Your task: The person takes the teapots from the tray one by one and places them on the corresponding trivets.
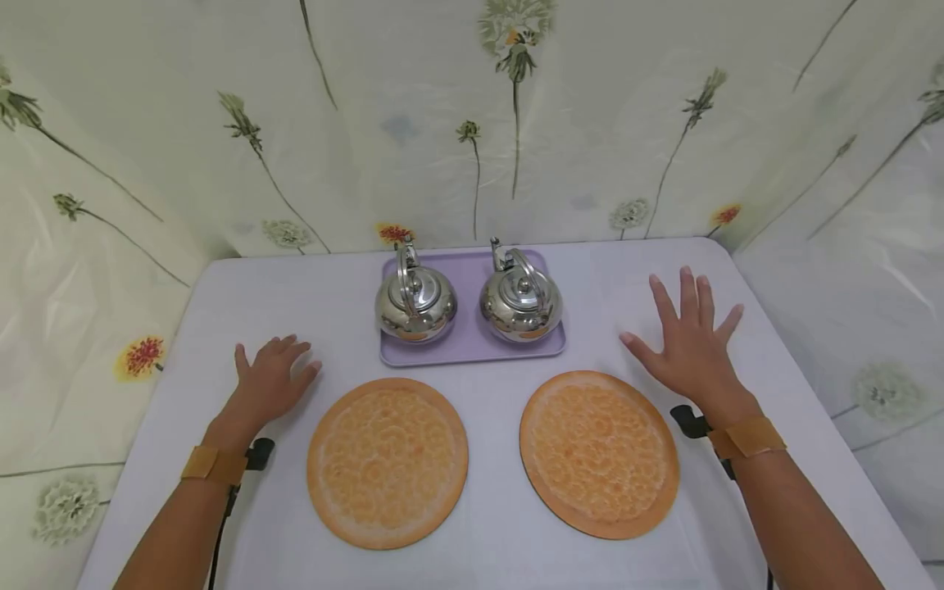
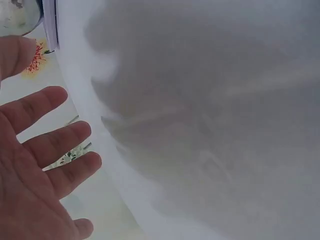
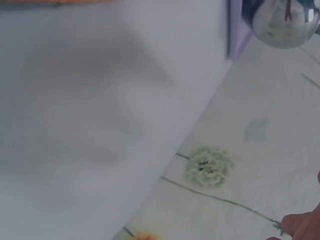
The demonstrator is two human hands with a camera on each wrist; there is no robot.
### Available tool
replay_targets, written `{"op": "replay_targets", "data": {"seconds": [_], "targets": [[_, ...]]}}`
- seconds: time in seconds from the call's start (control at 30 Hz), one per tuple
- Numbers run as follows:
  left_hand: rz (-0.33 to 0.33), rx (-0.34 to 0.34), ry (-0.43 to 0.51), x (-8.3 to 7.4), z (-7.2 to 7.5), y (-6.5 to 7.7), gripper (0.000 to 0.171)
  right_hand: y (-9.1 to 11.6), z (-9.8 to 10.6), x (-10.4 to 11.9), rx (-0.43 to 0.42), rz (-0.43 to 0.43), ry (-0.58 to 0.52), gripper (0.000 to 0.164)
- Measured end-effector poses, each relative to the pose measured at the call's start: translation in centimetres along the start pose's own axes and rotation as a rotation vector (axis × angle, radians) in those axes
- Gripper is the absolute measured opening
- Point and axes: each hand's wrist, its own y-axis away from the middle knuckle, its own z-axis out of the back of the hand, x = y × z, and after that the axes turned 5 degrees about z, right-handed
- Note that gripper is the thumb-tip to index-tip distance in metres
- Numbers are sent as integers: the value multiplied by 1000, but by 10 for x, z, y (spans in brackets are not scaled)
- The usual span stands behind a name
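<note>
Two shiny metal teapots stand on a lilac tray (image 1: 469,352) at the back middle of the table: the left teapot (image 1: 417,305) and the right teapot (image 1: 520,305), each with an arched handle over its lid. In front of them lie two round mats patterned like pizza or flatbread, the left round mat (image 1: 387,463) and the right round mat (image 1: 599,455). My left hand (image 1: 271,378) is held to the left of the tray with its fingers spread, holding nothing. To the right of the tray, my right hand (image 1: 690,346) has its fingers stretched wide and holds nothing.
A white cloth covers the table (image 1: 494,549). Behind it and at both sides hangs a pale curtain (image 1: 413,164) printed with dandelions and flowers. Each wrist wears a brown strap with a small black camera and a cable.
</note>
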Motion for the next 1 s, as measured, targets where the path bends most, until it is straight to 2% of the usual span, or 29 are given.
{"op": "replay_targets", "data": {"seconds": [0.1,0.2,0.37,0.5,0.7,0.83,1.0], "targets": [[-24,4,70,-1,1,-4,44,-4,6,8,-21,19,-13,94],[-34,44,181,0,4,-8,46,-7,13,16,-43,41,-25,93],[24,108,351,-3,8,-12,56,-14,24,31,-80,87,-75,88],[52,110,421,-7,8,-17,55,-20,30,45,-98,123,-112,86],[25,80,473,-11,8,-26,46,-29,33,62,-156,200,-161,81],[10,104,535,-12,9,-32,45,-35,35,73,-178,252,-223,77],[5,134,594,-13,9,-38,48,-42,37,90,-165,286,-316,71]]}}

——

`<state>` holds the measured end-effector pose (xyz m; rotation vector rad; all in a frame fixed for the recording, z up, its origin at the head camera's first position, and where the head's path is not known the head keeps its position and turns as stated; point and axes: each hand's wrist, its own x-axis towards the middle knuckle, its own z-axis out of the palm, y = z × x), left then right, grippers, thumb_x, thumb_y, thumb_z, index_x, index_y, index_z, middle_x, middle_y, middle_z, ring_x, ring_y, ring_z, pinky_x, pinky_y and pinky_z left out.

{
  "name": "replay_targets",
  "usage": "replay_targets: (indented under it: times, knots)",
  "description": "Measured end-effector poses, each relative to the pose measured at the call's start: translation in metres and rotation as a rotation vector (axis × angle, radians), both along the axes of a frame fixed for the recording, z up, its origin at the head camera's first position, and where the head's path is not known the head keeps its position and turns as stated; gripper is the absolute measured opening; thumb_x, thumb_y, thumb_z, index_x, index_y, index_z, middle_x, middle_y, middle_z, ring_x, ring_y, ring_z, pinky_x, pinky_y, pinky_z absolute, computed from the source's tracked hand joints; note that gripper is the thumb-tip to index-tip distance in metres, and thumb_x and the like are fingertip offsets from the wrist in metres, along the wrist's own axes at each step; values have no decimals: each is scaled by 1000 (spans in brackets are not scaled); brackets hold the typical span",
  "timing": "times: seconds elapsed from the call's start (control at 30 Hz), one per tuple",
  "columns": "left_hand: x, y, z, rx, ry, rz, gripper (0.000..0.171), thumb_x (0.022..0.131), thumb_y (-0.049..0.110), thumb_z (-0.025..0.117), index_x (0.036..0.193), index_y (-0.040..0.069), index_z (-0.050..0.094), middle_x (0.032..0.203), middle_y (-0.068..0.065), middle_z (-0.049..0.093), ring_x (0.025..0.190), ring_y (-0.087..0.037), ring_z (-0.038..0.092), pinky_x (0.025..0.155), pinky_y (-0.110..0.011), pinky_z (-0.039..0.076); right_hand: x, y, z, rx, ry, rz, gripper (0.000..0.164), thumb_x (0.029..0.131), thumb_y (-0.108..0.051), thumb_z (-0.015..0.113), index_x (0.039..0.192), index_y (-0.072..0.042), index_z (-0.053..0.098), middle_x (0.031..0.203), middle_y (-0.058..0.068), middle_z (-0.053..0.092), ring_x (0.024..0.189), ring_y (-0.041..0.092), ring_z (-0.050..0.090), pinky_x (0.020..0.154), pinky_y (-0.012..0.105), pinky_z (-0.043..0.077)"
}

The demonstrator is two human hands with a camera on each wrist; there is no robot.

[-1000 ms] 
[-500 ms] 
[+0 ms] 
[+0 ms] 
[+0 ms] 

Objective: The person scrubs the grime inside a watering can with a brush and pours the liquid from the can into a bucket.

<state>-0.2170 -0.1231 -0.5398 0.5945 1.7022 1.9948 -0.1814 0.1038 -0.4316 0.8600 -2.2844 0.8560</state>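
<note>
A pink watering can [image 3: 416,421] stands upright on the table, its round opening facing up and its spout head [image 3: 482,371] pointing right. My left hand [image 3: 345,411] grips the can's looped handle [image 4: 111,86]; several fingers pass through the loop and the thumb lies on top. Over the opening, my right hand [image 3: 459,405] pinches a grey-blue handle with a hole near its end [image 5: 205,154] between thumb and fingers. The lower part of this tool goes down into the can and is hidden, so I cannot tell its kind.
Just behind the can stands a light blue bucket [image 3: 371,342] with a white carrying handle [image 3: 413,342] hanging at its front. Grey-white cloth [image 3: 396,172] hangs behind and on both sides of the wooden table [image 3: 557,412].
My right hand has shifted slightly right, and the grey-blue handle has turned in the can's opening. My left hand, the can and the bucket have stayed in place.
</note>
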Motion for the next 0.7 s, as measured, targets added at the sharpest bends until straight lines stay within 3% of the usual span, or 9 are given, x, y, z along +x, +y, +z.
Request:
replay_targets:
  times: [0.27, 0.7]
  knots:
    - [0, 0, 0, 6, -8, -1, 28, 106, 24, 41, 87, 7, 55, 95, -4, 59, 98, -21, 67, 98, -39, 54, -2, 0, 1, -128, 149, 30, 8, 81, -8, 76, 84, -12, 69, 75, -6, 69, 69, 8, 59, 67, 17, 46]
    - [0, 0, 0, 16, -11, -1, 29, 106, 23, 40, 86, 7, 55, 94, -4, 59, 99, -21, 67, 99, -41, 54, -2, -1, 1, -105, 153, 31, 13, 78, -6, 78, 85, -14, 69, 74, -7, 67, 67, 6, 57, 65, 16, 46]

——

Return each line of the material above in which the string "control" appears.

- seconds: time in seconds from the call's start (control at 30 Hz), one per tuple
  "timing": "times: seconds elapsed from the call's start (control at 30 Hz), one per tuple",

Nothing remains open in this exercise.